• **To do**
Lines containing "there" should be pulled from the material below.

• **Supplied material**
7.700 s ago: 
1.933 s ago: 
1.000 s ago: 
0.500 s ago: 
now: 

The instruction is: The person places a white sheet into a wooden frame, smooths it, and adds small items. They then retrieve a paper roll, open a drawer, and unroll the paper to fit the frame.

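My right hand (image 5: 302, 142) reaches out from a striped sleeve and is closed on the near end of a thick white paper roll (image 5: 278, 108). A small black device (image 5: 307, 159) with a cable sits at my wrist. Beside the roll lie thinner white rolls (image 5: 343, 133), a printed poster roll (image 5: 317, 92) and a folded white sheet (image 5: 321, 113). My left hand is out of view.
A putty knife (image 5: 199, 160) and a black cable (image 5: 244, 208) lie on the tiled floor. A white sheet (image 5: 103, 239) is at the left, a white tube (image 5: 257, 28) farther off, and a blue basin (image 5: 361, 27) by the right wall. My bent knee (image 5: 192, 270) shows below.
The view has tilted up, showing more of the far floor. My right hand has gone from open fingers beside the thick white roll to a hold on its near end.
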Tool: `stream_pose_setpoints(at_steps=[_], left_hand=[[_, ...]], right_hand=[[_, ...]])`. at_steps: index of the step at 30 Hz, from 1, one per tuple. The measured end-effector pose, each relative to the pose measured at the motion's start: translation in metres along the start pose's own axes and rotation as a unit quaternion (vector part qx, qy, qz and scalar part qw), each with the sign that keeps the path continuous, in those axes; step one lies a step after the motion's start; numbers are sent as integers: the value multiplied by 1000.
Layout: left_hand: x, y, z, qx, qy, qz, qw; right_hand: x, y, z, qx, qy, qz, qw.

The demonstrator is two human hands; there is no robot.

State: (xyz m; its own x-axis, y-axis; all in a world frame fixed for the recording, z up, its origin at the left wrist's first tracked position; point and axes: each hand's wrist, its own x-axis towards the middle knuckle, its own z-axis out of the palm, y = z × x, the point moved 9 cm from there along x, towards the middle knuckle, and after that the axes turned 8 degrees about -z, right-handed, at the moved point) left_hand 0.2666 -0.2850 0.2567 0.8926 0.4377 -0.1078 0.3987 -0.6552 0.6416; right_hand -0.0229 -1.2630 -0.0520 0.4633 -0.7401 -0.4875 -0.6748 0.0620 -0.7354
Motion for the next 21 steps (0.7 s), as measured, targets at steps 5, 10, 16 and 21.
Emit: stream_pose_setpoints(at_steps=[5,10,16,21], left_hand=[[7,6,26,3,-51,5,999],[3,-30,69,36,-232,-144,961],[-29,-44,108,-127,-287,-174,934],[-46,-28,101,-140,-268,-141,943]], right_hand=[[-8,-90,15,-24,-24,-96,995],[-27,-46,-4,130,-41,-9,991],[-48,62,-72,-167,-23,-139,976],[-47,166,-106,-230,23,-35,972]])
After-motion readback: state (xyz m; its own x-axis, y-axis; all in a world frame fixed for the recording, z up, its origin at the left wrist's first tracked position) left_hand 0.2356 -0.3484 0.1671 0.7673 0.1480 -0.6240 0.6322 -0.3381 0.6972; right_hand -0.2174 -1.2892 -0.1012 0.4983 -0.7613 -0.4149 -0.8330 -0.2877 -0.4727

• **Output for this task**
The demonstrator is two human hands; there is no robot.
State: (xyz m; its own x-axis, y-axis; all in a world frame fixed for the recording, z up, its origin at the left wrist's first tracked position; point and axes: each hand's wrist, its own x-axis towards the middle knuckle, its own z-axis out of the palm, y = z × x, the point moved 9 cm from there along x, towards the middle knuckle, and after that the axes turned 8 degrees about -z, right-handed, at the moved point) left_hand 0.2666 -0.2850 0.2567 0.8926 0.4377 -0.1078 0.3987 -0.6552 0.6416; right_hand -0.0229 -1.2630 -0.0520 0.4633 -0.7401 -0.4875 -0.6748 0.0620 -0.7354

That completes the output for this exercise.